Note: I do not have biological replicates. I have read the warning messages and am aware that the analysis without replicates probably will not yield any meaning results. I want to make sure that I have the concept down for future reference.
What is the appropriate way of performing differential expression analysis when I have:
- 6 samples from the same cell line
- 3 sample types based on the phenotype (A, B, C)
- 2 times; 0 (C) & 48 (T) hours
In short, the 6 samples are as follows: cell-AC, cell-AT, cell-BC, cell-BT, cell-CC, cell-CT
Q1: If I want to perform differential expression analysis between just the sample types (A vs. B or A vs. C or B vs. C), is it correct to first subset the DESeqDataSet such that samples that belong to types that are being compared are included and set the design to ~type?
Q2: If I want to do sample-to-sample comparisons (AC vs. BC, AT vs. BT, ...; all 15 possible comparisons), is it correct to first subset the DESeqDataSet such that we only include samples of interest (e.g. only AC and BC for AC vs. BC) and set the design to ~type+condition?
Edit: I think the second question can be answered with the answer to a previously asked question A: DESEq2 comparison with mulitple cell types under 2 conditions.
Q3: It looks like for my samples, control samples cluster together and treatment samples cluster together. Is it okay to group the samples based on the condition to carry out differential expression analysis (AC & BC & CC vs. AT & BT & CT)? If so, would the design have to be set to ~type+condition or just ~condition?
Thank you, Michael!
Is it true that the newer releases for DESeq2 will now throw an error when you try to run DESeq without replicates?
Yes. We carried over the option to do no replicate analysis from DESeq but the results weren’t even really meaningful, and I didn’t think it was appropriate to offer the option anymore, so we deprecated over a release cycle and then removed the option. For no replicates you can compute the vst() and then make plots. This is much more reasonable than any kind of testing approach.
Note that you have sufficient replicates for a design with main effects here.

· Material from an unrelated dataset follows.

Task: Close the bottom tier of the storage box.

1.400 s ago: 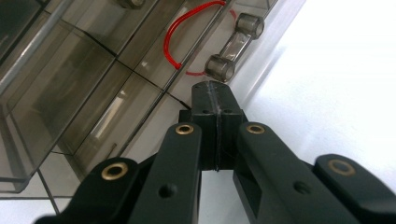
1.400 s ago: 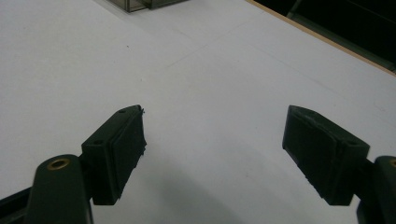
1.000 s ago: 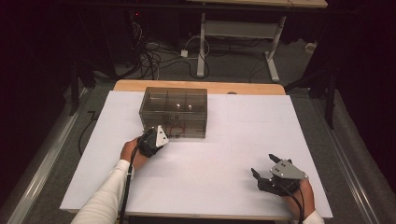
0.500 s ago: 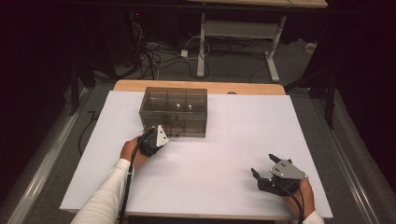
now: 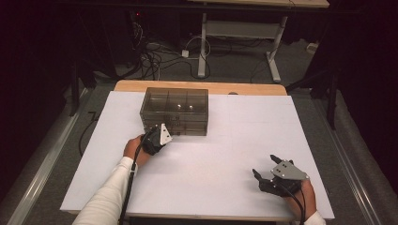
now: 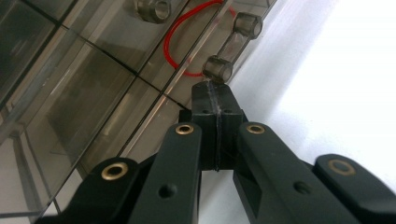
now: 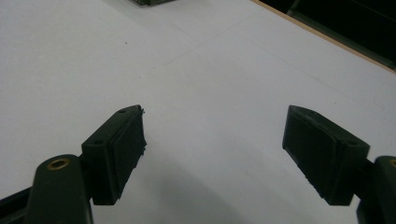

I see. It was my understanding that I would need more than one sample belonging to each group (in this example, 3 cell-AC, 3 cell-AT, etc... since 3 is what I believe is the minimum for cell lines).
Hi Michael,
For comparisons within each time point, could I employ GFOLD which doesn't require replicates to perform DEG? Would it be not good practice to report findings from two different tools?
GFOLD and the difference between vst() samples is a similar approach.